9.2.2 Dijkstra’s SSSP algorithm
If the graph doesn’t have negative weight edges, then we can exploit this feature to design a faster algorithm. When we have only non-negative weights, we can actually determine which vertex has the its ∆(v) = δ(v). In the case of Bellman Ford algo-rithm, at every iteration, at least one vertex had its shortest path computed but we
2This is equivalent to the longest path problem which is known to be intractable
couldn’t identify them. We maintain a partition U and V − U such s ∈ U where U is the set of vertices v ∈ V for which ∆(v) = δ(v). One the other hand, for non-negative weights, we can make the following claim.
Observation 9.8 The vertices v ∈ V − U for which ∆(v) is minimum, satisfies the property that ∆(v) = δ(v).
Suppose for some vertex v that has the minimum label after some iteration, ∆(v) >
δ(v). Consider a shortest path s ❀ x → y ❀ v, where y /∈ U and all the earlier vertices in the path s ❀ x are in U. Since x ∈ U, ∆(y) ≤ δ(x) + w(x, y) = δ(y).
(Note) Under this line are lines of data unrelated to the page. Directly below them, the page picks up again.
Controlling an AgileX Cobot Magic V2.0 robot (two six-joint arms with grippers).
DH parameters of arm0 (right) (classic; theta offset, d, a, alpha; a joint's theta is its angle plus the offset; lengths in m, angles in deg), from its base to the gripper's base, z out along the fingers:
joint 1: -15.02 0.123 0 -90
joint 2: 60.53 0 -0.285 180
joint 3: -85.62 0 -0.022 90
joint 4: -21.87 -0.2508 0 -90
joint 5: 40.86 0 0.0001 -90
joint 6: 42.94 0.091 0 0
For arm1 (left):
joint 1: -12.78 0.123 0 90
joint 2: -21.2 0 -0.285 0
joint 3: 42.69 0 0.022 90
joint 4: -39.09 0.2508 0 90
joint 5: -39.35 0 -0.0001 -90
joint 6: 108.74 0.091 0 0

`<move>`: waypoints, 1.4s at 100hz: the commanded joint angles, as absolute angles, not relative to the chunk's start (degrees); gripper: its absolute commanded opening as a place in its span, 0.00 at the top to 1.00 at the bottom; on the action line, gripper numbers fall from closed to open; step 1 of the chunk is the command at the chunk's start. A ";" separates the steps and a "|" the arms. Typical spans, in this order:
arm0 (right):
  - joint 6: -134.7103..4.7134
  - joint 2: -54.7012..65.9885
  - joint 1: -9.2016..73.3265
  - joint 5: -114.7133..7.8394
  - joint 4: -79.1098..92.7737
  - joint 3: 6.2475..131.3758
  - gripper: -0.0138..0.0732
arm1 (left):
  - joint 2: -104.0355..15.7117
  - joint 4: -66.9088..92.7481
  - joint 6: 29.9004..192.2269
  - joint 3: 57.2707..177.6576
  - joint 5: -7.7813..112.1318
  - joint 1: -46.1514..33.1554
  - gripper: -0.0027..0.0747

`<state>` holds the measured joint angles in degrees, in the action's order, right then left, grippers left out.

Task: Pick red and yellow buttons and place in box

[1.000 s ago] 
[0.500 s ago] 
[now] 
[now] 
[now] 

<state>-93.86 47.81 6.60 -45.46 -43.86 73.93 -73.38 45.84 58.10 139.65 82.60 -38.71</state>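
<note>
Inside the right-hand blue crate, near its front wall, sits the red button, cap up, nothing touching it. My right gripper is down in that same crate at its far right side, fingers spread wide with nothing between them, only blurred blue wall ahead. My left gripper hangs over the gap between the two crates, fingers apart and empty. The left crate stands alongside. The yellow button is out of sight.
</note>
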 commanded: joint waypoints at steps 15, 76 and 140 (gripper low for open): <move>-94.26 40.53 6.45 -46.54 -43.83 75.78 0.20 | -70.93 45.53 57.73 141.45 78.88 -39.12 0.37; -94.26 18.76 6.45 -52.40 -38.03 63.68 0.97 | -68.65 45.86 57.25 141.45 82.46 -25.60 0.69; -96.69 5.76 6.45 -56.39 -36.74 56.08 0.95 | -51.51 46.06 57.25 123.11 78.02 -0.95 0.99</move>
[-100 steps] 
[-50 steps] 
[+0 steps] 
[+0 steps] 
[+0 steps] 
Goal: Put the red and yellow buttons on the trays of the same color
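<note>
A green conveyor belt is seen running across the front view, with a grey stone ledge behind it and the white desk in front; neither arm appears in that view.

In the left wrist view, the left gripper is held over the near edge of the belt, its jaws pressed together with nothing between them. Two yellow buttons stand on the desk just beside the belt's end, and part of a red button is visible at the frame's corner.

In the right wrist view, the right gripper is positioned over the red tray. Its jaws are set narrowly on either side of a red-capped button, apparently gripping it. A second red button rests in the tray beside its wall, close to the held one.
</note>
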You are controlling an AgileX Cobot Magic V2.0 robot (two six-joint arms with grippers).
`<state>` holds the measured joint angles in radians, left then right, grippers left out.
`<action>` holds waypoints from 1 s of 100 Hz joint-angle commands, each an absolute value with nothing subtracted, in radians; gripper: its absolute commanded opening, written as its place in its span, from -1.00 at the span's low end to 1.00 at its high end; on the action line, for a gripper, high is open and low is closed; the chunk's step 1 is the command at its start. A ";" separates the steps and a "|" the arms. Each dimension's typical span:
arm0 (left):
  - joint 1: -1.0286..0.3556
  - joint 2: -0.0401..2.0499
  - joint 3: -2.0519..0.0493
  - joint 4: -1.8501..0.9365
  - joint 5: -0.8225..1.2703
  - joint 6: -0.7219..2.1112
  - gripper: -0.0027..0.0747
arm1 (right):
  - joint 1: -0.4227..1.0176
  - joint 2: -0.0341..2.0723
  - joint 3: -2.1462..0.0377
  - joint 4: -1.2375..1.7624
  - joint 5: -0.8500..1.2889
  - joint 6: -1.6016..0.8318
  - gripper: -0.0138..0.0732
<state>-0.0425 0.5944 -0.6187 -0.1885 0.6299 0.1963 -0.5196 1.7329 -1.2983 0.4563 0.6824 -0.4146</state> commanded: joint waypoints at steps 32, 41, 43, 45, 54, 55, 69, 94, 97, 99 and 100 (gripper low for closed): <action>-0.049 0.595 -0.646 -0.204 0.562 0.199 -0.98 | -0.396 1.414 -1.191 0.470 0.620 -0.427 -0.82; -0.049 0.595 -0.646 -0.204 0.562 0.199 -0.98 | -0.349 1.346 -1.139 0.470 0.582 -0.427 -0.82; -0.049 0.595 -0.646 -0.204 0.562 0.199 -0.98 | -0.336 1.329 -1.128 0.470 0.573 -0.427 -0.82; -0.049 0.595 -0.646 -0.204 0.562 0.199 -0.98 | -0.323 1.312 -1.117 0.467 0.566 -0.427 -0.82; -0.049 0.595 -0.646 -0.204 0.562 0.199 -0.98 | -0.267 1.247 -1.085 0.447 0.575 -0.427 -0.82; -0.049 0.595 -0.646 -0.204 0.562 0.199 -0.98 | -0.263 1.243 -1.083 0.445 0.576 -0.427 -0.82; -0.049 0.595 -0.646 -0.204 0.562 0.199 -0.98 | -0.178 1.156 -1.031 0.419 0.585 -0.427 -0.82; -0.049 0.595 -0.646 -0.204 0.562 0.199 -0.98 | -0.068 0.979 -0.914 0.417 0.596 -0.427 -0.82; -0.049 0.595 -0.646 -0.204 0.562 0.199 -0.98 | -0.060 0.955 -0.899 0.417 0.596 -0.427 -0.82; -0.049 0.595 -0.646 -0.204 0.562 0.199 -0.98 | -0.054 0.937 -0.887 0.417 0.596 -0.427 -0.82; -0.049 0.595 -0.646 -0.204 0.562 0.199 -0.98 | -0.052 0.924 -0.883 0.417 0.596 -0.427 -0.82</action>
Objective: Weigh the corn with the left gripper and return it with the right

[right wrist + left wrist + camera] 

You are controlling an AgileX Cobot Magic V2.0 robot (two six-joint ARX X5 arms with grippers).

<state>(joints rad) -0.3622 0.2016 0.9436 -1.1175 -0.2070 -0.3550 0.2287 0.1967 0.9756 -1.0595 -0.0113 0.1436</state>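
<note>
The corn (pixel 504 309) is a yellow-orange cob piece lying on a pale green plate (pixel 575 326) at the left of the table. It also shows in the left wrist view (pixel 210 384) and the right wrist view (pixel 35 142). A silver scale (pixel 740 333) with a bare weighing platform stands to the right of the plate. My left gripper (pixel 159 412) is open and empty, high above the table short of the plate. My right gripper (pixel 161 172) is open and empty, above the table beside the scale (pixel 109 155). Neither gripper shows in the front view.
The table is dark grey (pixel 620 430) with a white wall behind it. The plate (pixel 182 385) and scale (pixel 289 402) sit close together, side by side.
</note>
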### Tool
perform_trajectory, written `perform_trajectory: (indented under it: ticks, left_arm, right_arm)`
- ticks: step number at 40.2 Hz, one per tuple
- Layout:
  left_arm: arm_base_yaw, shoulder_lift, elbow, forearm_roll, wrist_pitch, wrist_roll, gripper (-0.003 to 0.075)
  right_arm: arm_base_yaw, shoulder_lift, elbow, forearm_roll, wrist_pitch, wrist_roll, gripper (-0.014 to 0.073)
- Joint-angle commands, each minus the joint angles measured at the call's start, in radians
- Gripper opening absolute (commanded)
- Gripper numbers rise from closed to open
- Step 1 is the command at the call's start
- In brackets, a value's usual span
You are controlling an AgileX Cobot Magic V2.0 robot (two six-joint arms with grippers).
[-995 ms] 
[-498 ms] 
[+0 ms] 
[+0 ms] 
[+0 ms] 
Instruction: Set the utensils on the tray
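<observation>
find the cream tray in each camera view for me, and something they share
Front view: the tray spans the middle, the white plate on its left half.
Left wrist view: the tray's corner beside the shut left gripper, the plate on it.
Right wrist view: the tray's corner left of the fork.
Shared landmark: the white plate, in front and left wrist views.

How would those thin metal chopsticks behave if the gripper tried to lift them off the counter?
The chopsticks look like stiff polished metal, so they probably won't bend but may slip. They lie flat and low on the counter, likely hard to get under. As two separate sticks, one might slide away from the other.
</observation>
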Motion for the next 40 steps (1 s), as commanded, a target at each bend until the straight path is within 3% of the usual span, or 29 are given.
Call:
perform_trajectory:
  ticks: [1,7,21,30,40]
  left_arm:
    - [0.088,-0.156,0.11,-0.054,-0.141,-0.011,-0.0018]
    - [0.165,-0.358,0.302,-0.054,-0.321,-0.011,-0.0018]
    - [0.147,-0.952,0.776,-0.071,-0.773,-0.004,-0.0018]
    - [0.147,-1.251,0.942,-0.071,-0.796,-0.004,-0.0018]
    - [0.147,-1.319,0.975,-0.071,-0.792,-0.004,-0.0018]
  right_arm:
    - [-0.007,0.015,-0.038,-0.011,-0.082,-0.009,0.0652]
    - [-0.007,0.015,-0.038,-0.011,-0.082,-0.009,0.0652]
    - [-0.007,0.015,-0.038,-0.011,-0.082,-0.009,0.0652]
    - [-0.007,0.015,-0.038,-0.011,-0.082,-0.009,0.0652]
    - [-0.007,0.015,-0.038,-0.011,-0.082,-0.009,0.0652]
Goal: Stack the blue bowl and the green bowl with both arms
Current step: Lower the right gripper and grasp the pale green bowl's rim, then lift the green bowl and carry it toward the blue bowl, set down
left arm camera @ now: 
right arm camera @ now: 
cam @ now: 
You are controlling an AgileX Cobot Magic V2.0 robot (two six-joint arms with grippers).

Since all edge weights are non-negative, δ(y)≤ δ(v) < ∆(v) and therefore ∆(y) = δ(y) is strictly less than ∆(v) which contradicts the minimality of ∆(v).
A crucial property exploited by Dijkstra’s algorithm is that along any shortest path s ❀ u, the shortest path-lengths are non-decreasing because of non-negative edge weights. Along similar lines, we can also assert the following
Observation 9.9 Starting with s, the vertices are inserted into U is non-decreasing order of their shortest path lengths.
We can prove it by induction starting with s - δ(s) = 0. Suppose it is true upto iteration i, i.e., all vertices v ∈ U are such that δ(v) ≤ δ(x), x ∈ V − U. Let
∆(u) ∈ V − U be minimum, then we claim that ∆(u) = δ(u) (from the previous observation) and ∆(u) ≤ ∆(x), x ∈ V − U. Suppose δ(x) < δ(u), then by an extension of the previous argument , let y be the earliest vertex in s ❀ x that is not in U. Then ∆(y) = δ(y)≤ δ(x) < δ(u) ≤ ∆(u), thereby violating the minimality of
∆(u).
To implement this algorithm efficiently, we maintain a priority queue on the values of ∆(v) for v ∈ V −U, so that we can choose the one with the smallest value in O(log n) steps. Each edge is relaxed exactly once since only the edges incident on vertices in U are relaxed - however because of relax operation the ∆() of some vertices may change.
This yields a running time of ((|V | + |E|) log |V |).
9.2.3 Floyd-Warshall APSP algorithm
Consider the adjacency matrix AG of the given graph G = (V, E) where the entry AG(u, v) contains the weight w(u, v). Let us define the matrix product of AG· AG in a way where the multiplication and addition operators are replaced with addition and max operator.
Claim 9.2 Define the k-th iterate of AG, namely AkGfor n−1 ≥ k ≥ 2 as min{Ak−1G , Ak−1G · AG} where the min is the entrywise minimum. Then AkG(u, v) contains the shortest path distance between u and v consisting of at most k edges.
We can prove it by induction on k. Note that a path between u and v of at most k edges consists of a path of at most k− 1 edges to one neighbours of v followed by the last edge.